> Your objective:
Take the lines below between the one holding "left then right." and the one holding "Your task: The", inclusive, and copy them exactly. Add nothing.

> Dataset extract:
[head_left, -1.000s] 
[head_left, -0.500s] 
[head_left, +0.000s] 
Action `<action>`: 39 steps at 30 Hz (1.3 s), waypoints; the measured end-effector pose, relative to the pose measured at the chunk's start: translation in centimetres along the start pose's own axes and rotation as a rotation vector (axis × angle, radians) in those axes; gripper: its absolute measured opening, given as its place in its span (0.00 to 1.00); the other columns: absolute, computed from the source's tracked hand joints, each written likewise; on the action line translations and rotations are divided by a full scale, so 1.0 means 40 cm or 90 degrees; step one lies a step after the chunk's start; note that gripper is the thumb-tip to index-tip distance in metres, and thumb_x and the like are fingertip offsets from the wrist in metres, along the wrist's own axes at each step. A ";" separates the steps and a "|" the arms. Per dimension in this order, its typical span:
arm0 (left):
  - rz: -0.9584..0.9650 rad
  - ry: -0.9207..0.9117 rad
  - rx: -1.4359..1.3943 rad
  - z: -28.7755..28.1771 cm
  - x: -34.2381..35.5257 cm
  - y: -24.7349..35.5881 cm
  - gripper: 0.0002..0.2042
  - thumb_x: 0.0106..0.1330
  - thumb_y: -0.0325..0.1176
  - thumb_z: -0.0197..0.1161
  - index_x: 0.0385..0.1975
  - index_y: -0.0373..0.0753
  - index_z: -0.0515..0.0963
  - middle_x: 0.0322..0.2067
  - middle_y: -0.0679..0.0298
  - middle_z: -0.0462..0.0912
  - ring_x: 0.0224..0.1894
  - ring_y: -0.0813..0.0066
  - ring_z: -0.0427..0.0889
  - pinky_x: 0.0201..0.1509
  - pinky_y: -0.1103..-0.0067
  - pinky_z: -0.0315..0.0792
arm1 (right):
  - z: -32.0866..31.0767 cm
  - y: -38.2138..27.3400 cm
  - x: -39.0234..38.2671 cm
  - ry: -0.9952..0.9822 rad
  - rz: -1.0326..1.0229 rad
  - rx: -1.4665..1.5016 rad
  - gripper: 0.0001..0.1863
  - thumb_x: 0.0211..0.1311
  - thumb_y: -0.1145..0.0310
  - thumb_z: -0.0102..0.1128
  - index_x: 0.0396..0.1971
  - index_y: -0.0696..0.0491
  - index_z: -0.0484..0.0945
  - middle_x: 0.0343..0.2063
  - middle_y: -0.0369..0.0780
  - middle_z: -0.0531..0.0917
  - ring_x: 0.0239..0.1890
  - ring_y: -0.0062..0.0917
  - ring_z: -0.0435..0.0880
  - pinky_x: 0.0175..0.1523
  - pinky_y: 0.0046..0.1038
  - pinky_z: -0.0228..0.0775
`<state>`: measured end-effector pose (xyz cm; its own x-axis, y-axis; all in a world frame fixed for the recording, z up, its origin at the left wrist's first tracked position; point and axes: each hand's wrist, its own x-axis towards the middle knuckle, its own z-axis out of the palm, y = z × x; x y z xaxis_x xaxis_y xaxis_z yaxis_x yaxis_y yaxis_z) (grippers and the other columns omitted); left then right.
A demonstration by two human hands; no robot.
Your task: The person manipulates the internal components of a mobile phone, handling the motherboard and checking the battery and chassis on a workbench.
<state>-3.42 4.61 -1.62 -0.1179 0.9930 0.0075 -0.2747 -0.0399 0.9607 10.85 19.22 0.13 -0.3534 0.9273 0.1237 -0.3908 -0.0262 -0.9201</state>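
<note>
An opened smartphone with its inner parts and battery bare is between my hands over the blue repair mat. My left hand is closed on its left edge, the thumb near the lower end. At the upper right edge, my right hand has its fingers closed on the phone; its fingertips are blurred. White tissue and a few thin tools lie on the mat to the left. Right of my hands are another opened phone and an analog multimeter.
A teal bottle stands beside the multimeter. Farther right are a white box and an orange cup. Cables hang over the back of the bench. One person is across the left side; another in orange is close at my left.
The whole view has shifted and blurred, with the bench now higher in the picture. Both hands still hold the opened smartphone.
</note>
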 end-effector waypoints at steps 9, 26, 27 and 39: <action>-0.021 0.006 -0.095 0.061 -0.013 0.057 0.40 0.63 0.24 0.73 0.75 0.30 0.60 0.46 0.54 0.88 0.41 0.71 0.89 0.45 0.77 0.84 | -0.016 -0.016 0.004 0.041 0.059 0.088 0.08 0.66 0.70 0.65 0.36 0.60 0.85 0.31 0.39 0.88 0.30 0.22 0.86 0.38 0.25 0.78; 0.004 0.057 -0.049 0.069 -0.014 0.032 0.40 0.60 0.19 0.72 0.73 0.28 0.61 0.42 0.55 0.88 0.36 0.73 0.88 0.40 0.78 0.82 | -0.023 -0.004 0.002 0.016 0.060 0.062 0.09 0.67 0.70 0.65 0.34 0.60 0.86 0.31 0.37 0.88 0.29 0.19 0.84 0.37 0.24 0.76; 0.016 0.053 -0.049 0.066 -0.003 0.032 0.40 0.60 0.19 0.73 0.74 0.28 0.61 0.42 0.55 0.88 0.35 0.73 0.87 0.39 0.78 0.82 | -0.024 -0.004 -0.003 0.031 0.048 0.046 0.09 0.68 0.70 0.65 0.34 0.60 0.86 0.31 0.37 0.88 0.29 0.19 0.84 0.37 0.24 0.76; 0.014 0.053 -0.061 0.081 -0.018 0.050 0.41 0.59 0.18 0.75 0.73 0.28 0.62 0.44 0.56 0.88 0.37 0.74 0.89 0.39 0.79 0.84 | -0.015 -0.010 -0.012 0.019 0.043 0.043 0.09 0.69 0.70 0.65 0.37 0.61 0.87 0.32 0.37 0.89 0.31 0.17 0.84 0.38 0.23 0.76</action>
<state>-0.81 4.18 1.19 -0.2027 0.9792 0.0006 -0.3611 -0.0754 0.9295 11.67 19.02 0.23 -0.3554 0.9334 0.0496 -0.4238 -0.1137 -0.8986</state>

> Response to the exercise:
`<state>`: measured end-effector pose (xyz cm; its own x-axis, y-axis; all in a world frame fixed for the recording, z up, its origin at the left wrist's first tracked position; point and axes: each hand's wrist, its own x-axis towards the middle knuckle, its own z-axis out of the palm, y = z × x; x y z xaxis_x xaxis_y xaxis_z yaxis_x yaxis_y yaxis_z) (grippers and the other columns omitted); left then right.
A demonstration by two human hands; no robot.
Your task: The person manipulates the internal components of a mobile phone, handling the motherboard and checking the battery and chassis on a workbench.

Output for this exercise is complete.